# EXERCISE REQUIREMENTS
If a line contains "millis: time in", it is the last one to write out; begin with the first line of the records and copy each exactly.

[[ PROVIDED ENTRIES, beginning ]]

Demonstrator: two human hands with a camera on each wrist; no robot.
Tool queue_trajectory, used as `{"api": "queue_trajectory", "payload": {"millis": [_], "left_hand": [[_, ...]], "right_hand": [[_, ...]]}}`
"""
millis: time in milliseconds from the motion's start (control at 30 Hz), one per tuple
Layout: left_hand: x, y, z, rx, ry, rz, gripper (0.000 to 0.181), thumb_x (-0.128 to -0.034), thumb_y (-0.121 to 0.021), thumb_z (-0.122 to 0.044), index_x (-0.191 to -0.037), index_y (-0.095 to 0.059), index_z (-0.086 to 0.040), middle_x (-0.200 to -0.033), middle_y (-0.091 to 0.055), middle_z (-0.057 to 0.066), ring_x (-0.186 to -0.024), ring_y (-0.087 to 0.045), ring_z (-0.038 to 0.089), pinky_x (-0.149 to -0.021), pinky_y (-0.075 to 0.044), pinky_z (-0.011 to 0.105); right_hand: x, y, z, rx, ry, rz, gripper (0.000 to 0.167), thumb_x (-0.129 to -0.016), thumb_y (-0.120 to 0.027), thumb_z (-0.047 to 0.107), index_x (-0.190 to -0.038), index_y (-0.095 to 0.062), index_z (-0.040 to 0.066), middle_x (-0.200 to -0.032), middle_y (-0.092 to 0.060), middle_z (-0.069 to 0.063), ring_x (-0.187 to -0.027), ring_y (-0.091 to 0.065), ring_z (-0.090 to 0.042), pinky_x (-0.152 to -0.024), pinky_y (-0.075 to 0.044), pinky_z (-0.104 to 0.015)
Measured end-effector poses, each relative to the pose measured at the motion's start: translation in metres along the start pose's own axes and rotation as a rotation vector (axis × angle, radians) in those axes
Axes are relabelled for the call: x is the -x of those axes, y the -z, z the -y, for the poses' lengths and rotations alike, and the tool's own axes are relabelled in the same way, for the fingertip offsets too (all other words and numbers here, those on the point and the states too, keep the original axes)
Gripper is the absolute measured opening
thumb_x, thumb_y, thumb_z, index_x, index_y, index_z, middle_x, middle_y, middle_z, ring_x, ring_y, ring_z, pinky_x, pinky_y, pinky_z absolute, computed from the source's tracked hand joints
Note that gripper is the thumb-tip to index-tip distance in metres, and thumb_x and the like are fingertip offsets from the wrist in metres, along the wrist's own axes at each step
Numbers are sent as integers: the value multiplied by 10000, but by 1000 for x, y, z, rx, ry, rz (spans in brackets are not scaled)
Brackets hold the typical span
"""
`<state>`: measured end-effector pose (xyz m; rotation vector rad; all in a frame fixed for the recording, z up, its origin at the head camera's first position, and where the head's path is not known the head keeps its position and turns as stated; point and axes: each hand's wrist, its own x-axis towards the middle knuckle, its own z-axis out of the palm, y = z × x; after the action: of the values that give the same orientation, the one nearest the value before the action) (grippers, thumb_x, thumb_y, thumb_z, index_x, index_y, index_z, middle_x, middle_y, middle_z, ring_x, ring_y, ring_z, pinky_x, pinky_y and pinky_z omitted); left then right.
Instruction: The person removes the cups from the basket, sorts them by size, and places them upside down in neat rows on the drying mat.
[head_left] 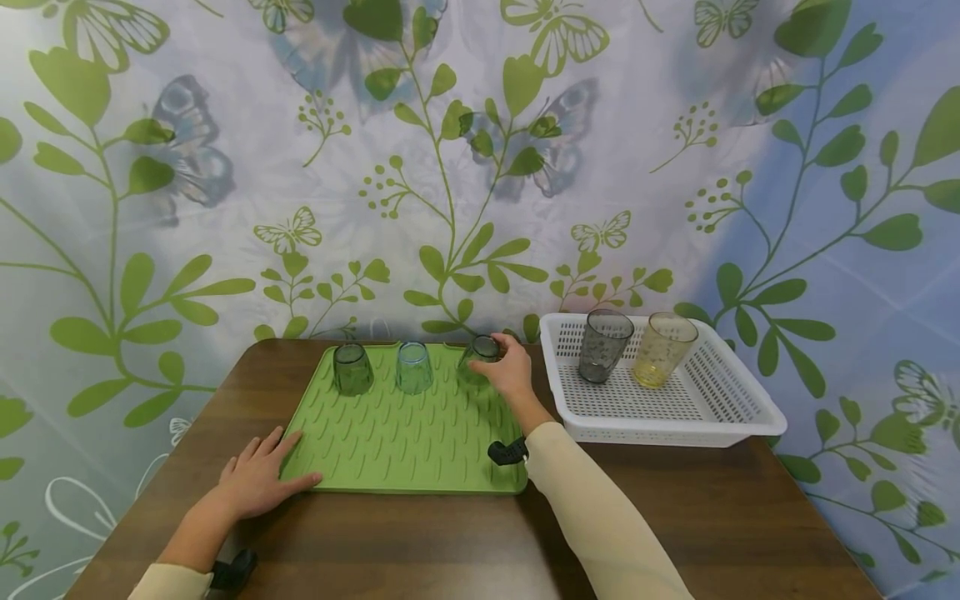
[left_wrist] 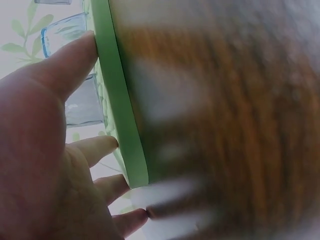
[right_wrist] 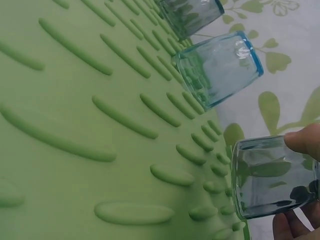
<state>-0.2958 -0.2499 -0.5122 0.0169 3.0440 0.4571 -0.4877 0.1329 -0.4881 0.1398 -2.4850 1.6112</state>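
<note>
My right hand [head_left: 513, 373] pinches a grey drinking glass [right_wrist: 265, 175] between thumb and fingers, at the back right of the green ribbed drying mat [head_left: 397, 442]. Its wider end is down, at the mat. Left of it, a bluish glass [head_left: 414, 368] and another dark grey glass [head_left: 352, 371] stand on the mat, narrower ends up. My left hand [head_left: 258, 477] is spread at the mat's front left corner, thumb along the front edge. In the left wrist view its fingertips [left_wrist: 107, 144] meet the mat's rim.
To the right stands a white perforated plastic basket [head_left: 660, 429]. Inside it are a tall grey tumbler [head_left: 603, 346] and a yellowish tumbler [head_left: 663, 350], side by side. Behind the brown wooden table [head_left: 420, 542] hangs a leaf-and-butterfly patterned curtain [head_left: 450, 208].
</note>
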Motion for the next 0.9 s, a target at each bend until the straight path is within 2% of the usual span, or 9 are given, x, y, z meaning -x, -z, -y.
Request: {"api": "queue_trajectory", "payload": {"millis": [367, 633, 900], "left_hand": [[3, 1, 2, -4, 26, 4, 1052, -876, -610, -741, -1576, -341, -3, -1610, -249, 351, -1419, -236, 660, -1061, -230, 838], [2, 0, 2, -6, 35, 28, 1063, -879, -594, -753, -1583, -330, -1, -1621, -239, 342, -1424, -228, 658, -1072, -218, 834], [0, 1, 4, -16, 36, 22, 1066, -874, -592, -763, -1580, -340, -5, -1621, -251, 335, -1426, -236, 652, -1068, -222, 836]], "right_hand": [[-5, -1, -3, 47, 29, 36, 687, -826, -871, 252, -1437, -578, 139, -1311, -665, -109, -1162, -649, -305, -967, -550, -485], [-4, -2, -5, 64, 43, 75, 719, -813, -886, 254, -1444, -573, 109, -1332, -663, -125, -1217, -638, -329, -993, -546, -506], [-4, -4, -8, 89, 41, 91, 718, -813, -888, 253, -1450, -574, 145, -1365, -651, -121, -1257, -626, -332, -997, -551, -506]]}}
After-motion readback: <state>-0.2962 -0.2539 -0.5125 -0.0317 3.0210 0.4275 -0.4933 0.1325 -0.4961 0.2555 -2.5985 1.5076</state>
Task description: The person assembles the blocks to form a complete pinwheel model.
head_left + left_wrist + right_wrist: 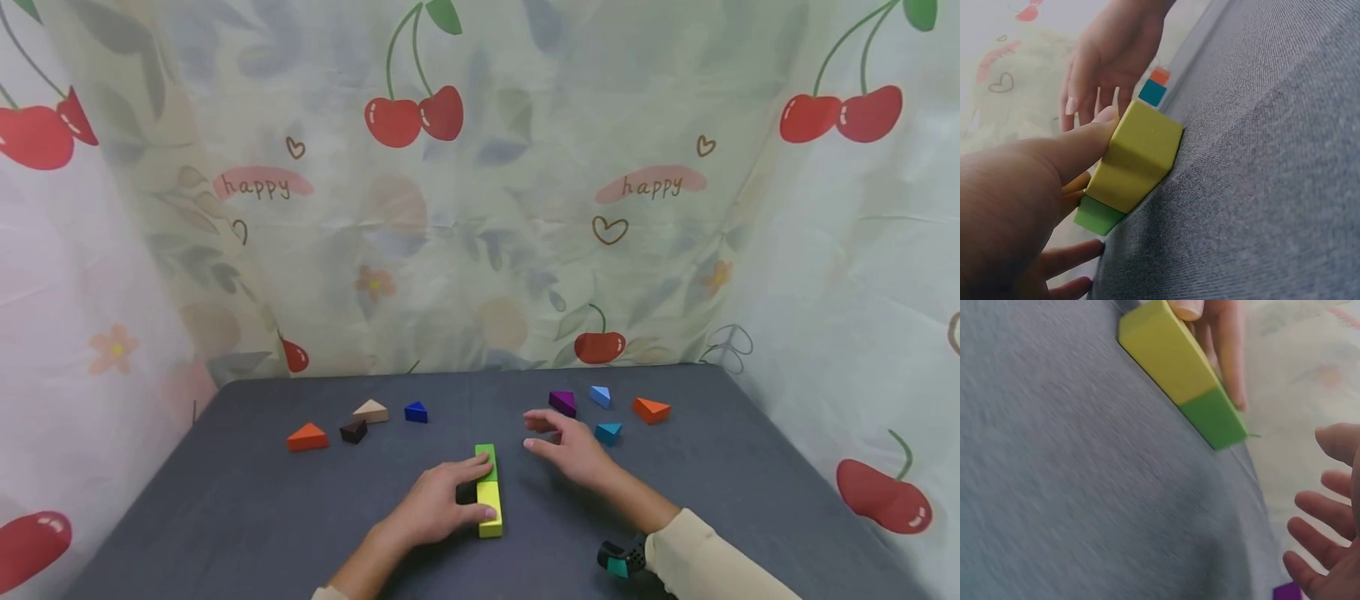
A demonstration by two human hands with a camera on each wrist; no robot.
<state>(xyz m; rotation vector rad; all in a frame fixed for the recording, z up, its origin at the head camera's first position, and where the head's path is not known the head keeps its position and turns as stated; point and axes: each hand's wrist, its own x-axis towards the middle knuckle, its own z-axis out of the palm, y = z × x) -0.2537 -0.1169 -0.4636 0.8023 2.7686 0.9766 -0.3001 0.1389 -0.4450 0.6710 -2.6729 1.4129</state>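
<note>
While straight left fingers (472,469) touch abutting yellow and green blocks (488,495), right fingers (1327,511) hover spread.

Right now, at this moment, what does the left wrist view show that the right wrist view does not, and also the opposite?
Only the left wrist view shows the teal block, the orange block close by it, and a brown heart outline on the printed backdrop.

Only the right wrist view shows the purple block, cut off at the bottom edge.

Both show the yellow block end to end with the green block, the left hand touching them, the right hand, the grey surface and the backdrop.
</note>
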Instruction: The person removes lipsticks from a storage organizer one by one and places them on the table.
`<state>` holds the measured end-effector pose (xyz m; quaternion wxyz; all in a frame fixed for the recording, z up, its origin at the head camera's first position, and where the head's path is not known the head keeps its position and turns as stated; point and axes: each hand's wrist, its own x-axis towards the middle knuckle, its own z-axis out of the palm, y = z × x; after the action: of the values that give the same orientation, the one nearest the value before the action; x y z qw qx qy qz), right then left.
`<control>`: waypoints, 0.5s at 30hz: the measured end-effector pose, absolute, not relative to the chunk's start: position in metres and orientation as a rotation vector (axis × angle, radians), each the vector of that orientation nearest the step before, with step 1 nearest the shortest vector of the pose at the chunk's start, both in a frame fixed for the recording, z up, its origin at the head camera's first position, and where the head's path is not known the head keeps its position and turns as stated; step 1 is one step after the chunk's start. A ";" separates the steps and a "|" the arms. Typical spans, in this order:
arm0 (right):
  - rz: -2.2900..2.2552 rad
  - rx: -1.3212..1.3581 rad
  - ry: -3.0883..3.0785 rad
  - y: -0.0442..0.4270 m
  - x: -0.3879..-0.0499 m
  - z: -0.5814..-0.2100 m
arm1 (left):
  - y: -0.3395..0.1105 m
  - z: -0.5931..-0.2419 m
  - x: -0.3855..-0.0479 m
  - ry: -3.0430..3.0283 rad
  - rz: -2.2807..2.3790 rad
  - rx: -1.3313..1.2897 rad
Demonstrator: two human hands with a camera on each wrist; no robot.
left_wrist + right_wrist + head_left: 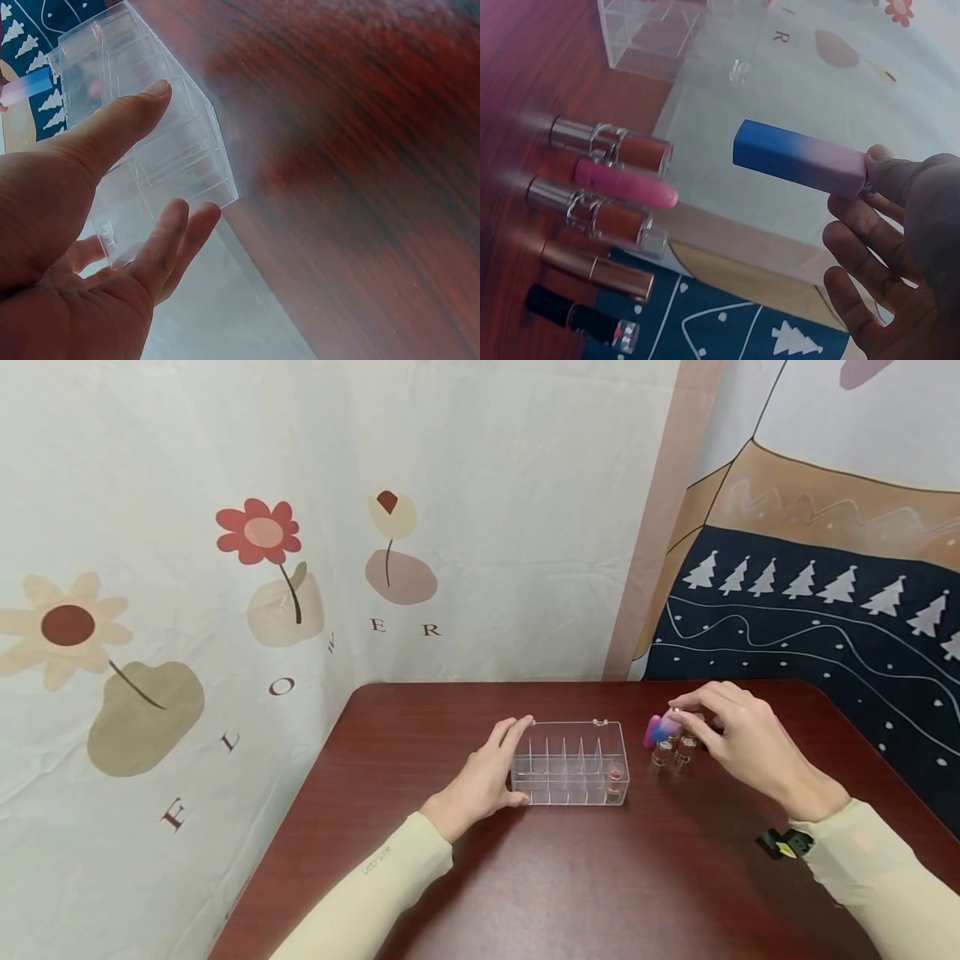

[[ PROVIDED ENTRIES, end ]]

# REPLY
Demonstrator: two human hands with a camera on each wrist; no robot.
Tool queue_trajectory, used as `{"api": "queue_trajectory", "payload": {"millis": [_], "left_hand": [[_, ...]], "right_hand": [[_, ...]]}}`
"""
millis: time in milliseconds from the motion's start (control at 30 Hz), one per tuple

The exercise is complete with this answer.